Activity: Transcribe, without alteration, the line that includes "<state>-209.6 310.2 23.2" and each line after it until the records end, omitting all that precede it.

================

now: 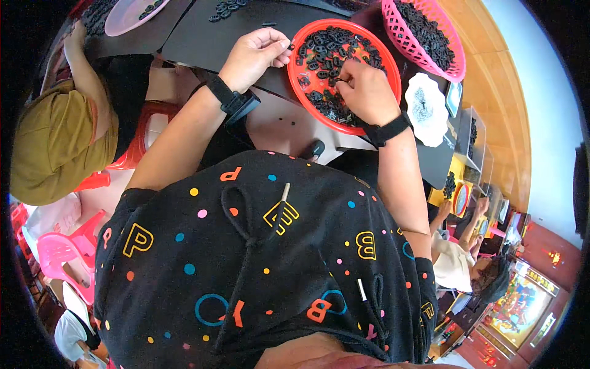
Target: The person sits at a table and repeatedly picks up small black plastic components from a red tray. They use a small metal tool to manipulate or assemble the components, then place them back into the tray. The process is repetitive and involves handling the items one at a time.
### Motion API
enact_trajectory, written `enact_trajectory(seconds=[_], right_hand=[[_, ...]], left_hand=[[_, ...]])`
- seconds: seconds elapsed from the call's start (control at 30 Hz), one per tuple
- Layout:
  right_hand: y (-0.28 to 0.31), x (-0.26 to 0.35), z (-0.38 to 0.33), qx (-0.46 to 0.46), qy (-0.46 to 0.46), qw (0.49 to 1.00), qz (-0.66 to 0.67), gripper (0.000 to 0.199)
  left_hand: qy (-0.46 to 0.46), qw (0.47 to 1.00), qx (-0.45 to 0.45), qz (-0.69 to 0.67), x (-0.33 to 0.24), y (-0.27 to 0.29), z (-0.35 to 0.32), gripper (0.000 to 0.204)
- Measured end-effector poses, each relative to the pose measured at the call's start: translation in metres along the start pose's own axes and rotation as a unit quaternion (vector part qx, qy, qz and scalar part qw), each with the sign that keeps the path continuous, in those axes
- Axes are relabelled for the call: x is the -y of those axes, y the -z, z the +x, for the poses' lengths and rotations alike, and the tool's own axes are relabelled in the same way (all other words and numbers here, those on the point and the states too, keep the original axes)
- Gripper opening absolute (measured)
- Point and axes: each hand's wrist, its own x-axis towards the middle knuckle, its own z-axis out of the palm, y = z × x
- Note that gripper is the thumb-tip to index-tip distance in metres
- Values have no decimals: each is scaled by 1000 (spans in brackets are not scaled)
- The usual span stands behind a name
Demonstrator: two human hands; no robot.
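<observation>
A round red tray (344, 129) stands on the dark table before me, holding many small black oval parts (326, 46) with slots in them and some thin pale bits. Just off the tray's left rim, my left hand (255, 58) is closed, thumb and forefinger pinching a small black piece (291, 47). My right hand (372, 95) reaches over the tray's right half with its fingers bent together in a pinch. Something dark shows at those fingertips, too small and covered to name.
A pink lattice basket (455, 67) full of black parts stands at the right rear, with a white scalloped plate (427, 111) nearer. More loose parts (227, 9) lie at the far left. One person (61, 141) sits at left beside red stools; another (455, 264) works at right.
</observation>
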Motion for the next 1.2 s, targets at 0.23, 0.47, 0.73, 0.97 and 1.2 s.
enact_trajectory(seconds=[0.23,0.47,0.73,0.97,1.2], right_hand=[[11,-2,-31,-106,-112,870,468,10],[10,-4,-71,-155,-150,815,538,25],[1,-3,-90,-188,-155,799,550,23],[0,4,-98,-174,-132,822,526,18],[-4,6,-101,-145,-79,868,467,20]], left_hand=[[1,999,-20,33,-2,-5,-3,11],[1,1000,-18,21,-3,-3,-5,13],[59,996,-22,-65,-10,-1,-6,14],[79,991,95,-45,-41,-56,-36,15],[36,978,201,38,-38,-99,-48,16]])
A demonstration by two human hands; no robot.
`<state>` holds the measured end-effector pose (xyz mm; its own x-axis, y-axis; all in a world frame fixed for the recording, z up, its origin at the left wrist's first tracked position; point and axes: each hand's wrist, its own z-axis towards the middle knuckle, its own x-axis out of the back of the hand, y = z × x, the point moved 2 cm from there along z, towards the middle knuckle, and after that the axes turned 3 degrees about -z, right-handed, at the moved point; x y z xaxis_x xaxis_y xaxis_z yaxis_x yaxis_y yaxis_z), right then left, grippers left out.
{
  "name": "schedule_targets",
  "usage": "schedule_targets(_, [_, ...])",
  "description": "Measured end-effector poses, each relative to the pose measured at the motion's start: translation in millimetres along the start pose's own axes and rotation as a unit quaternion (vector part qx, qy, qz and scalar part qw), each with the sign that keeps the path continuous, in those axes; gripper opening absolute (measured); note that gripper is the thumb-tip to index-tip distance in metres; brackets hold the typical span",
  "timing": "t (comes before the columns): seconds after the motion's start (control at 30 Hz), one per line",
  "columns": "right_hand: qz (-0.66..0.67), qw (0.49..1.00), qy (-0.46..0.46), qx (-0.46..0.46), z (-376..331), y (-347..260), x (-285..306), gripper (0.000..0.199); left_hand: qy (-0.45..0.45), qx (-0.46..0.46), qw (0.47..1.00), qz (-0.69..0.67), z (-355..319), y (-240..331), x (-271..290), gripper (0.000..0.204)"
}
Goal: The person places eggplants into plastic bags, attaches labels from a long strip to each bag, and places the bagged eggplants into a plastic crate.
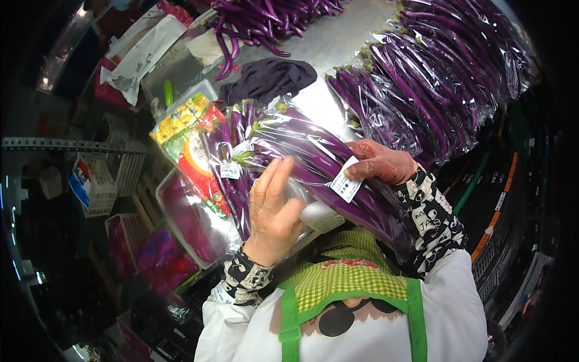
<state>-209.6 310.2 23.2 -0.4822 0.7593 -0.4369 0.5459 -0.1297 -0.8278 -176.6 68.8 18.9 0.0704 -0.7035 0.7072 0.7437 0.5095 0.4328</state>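
Note:
A clear plastic bag of long purple eggplants point(301, 142) lies slanted in front of me, its green stem ends toward the left. My right hand point(383, 163), in a reddish stained glove, grips the bag, with the thumb over a white printed label point(347, 184). Bare and with its fingers stretched out, my left hand point(274, 211) is at the bag's near left side; whether it touches the plastic I cannot tell. Just beyond that hand are more eggplants point(226, 196) under plastic with a small white label point(230, 170). A white rounded object point(319, 214) shows partly below the held bag.
Many bagged eggplants point(422, 72) are piled at the right of the metal table point(356, 36). Loose eggplants point(271, 18) lie at the far side, behind a dark cloth point(271, 78). A colourful printed plastic bag point(193, 154) is at left. Dark crates point(512, 265) stand at right.

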Motion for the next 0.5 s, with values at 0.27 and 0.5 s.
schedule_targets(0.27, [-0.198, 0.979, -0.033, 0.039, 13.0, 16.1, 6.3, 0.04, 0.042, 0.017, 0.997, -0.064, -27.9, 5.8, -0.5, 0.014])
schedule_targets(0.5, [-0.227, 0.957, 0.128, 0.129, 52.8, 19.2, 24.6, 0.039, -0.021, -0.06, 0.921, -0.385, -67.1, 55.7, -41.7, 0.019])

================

Response to this task:
<state>-209.6 310.2 23.2 -0.4822 0.7593 -0.4369 0.5459 -0.1297 -0.8278 -176.6 68.8 18.9 0.0704 -0.7035 0.7072 0.7437 0.5095 0.4328</state>
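Note:
A clear plastic bag of long purple eggplants point(301, 142) lies slanted in front of me, its green stem ends toward the left. My right hand point(383, 163), in a reddish stained glove, grips the bag, with the thumb over a white printed label point(347, 184). Bare and with its fingers stretched out, my left hand point(274, 211) is at the bag's near left side; whether it touches the plastic I cannot tell. Just beyond that hand are more eggplants point(226, 196) under plastic with a small white label point(230, 170). A white rounded object point(319, 214) shows partly below the held bag.
Many bagged eggplants point(422, 72) are piled at the right of the metal table point(356, 36). Loose eggplants point(271, 18) lie at the far side, behind a dark cloth point(271, 78). A colourful printed plastic bag point(193, 154) is at left. Dark crates point(512, 265) stand at right.
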
Motion for the next 0.5 s, with values at 0.27 and 0.5 s.
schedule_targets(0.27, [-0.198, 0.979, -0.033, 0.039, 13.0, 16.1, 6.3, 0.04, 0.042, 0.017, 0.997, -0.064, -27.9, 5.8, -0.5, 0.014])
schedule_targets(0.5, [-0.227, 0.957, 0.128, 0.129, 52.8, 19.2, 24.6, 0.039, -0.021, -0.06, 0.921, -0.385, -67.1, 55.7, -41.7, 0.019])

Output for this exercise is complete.